The ￥880 billion (US$10.7 billion) in spending was more than double a package announced in October as the country gets set for polls that are expected to usher in Japan’s seventh prime minister in six years.
However, the move, which came as official data showed Japan posted a surprise uplift in factory production in October, threatened to trigger vote-buying criticism from opposition lawmakers.
The spending will focus on boosting growth in a range of sectors, including healthcare and agriculture, as well as on public works projects following last year’s earthquake and tsunami disaster.
Opinion polls suggest Prime Minister Yoshihiko Noda and his Democratic Party of Japan (DPJ) will be defeated by the country’s main opposition leader Shinzo Abe, who heads the Liberal Democratic Party (LDP).

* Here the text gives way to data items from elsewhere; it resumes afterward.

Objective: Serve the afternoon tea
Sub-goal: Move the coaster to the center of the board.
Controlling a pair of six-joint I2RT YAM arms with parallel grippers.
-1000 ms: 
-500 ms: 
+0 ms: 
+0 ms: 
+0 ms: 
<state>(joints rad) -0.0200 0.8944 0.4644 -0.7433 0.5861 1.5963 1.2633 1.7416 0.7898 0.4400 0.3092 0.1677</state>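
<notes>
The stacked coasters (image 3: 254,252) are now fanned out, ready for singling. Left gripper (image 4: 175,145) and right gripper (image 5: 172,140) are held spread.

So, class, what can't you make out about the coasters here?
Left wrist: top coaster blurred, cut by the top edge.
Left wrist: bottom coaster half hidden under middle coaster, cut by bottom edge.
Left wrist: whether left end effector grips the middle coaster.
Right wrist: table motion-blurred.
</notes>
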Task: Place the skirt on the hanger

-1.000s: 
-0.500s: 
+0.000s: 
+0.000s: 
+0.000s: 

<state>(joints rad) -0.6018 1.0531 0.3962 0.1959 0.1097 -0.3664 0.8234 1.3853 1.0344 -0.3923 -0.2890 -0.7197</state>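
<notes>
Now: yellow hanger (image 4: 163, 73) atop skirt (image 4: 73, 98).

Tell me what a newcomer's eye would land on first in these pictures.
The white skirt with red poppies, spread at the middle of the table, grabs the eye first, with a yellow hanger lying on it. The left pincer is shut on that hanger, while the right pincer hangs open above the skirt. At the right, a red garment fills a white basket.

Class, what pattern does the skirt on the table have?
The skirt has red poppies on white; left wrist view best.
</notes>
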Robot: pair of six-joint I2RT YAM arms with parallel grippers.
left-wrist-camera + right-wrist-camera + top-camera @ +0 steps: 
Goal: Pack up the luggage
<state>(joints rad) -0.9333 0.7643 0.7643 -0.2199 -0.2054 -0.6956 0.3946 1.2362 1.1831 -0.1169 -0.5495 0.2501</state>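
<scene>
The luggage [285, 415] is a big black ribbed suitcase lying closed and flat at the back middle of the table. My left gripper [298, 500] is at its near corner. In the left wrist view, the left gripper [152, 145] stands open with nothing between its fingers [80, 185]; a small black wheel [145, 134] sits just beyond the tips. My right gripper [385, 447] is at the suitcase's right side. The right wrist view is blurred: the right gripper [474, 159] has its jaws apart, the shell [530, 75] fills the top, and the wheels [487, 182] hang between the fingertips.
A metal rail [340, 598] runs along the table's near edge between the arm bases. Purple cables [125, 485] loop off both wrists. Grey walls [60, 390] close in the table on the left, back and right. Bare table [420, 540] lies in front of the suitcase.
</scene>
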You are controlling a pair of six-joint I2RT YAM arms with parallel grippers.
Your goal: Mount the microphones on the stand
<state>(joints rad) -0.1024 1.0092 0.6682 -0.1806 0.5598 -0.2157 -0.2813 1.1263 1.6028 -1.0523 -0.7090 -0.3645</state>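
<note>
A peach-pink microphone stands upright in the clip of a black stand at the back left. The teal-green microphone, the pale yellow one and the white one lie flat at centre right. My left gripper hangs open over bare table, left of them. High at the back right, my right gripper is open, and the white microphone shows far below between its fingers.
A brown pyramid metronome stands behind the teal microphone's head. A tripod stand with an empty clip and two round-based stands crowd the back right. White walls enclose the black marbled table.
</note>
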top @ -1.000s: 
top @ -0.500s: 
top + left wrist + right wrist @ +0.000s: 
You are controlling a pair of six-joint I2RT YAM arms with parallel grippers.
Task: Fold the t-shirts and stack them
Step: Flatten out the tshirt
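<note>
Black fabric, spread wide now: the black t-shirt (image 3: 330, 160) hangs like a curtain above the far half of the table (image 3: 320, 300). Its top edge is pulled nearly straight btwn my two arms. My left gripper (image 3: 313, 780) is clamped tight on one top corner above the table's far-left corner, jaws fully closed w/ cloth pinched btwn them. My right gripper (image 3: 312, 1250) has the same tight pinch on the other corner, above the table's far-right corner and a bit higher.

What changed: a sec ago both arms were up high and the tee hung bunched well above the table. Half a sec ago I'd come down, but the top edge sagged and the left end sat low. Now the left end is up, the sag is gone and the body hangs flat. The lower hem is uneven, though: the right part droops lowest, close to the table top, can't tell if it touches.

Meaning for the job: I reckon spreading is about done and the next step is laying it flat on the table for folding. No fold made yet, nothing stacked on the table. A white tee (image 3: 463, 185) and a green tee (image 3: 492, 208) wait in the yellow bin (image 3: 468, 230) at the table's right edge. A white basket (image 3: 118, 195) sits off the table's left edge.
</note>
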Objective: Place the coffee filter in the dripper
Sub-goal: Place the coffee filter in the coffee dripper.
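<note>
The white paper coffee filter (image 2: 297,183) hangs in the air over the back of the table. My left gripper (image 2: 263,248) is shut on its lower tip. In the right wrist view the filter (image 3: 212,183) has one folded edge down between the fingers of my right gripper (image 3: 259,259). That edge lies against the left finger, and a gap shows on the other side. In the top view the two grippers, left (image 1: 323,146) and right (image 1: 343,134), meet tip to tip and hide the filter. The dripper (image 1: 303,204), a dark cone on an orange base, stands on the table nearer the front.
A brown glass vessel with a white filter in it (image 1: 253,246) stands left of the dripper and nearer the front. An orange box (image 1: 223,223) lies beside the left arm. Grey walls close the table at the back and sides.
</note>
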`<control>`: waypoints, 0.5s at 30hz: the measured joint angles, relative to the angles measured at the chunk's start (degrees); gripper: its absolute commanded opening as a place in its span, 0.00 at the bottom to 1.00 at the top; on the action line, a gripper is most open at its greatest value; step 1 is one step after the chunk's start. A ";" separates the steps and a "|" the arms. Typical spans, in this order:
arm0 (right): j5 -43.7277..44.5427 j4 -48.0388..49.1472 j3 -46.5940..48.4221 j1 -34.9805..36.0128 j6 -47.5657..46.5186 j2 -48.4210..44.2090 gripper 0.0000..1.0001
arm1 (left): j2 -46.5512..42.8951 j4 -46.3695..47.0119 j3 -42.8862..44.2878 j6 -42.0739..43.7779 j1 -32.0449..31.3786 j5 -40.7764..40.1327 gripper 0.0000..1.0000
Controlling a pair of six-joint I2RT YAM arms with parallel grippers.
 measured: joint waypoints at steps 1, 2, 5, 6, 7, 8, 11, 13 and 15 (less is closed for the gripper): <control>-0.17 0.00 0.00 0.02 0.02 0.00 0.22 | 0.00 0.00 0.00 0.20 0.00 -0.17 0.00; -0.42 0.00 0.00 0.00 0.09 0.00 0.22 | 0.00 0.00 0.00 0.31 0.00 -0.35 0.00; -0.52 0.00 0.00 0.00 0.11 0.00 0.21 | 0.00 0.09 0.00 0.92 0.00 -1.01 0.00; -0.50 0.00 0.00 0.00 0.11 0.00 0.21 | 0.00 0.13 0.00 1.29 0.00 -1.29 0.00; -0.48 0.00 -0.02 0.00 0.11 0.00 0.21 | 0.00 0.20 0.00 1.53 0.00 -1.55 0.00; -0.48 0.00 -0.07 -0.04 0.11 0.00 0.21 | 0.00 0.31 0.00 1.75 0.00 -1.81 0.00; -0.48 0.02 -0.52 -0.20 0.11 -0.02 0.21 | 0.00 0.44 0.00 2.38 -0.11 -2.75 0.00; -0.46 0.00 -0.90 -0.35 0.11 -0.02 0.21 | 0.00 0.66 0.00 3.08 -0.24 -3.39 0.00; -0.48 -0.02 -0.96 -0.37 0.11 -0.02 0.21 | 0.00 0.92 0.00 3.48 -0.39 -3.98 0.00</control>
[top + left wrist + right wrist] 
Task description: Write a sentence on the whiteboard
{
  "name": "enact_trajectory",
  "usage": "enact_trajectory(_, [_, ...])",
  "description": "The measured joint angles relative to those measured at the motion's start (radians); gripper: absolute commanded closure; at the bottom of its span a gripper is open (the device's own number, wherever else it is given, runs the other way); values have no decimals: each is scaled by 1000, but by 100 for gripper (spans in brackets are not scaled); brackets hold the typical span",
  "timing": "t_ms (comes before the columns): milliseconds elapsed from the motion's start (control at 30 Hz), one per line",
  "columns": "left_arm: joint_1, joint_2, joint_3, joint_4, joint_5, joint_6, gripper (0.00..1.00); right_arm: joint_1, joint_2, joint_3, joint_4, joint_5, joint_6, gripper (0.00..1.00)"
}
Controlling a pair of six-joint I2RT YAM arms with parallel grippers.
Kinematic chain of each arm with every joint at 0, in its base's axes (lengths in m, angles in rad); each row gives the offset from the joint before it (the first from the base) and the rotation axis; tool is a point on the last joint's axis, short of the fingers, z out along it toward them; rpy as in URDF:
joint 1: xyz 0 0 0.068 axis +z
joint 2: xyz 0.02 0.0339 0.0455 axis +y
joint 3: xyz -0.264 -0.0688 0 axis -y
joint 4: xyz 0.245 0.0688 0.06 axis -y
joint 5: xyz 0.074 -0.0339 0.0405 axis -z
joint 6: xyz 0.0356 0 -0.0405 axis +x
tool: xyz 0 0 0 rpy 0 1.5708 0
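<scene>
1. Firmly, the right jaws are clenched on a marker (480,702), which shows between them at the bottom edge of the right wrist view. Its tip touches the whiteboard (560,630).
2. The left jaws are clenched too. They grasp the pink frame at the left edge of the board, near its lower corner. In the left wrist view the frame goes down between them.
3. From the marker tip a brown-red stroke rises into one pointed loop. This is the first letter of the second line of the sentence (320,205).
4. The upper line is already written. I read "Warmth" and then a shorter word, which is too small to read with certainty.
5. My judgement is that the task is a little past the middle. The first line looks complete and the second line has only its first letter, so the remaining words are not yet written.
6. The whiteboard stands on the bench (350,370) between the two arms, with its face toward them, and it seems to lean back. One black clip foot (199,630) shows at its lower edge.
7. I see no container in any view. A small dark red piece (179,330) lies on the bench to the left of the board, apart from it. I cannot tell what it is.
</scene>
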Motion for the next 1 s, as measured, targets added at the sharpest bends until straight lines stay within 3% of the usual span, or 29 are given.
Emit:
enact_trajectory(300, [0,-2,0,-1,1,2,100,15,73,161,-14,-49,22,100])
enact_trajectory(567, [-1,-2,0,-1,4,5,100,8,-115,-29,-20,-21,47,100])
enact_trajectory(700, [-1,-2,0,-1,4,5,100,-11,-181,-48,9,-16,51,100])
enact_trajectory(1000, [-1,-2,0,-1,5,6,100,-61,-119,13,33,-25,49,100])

Abe has vowed to spend heavily on public works and pressure the Bank of Japan into launching aggressive monetary easing measures to boost growth if his party wins the Dec. 16 vote.
The central bank has unveiled two policy easing measures in recent months as its counterparts in the US and Europe launched huge moves to counter slowing growth.
Japan’s economy contracted in the July to September quarter, nudging it toward recession and dousing hopes that the nation had cemented a recovery after last year’s twin disasters, which triggered the worst atomic crisis in a generation.
Masamichi Adachi, a senior economist at JPMorgan Securities, questioned the effectiveness of the latest government stimulus measures.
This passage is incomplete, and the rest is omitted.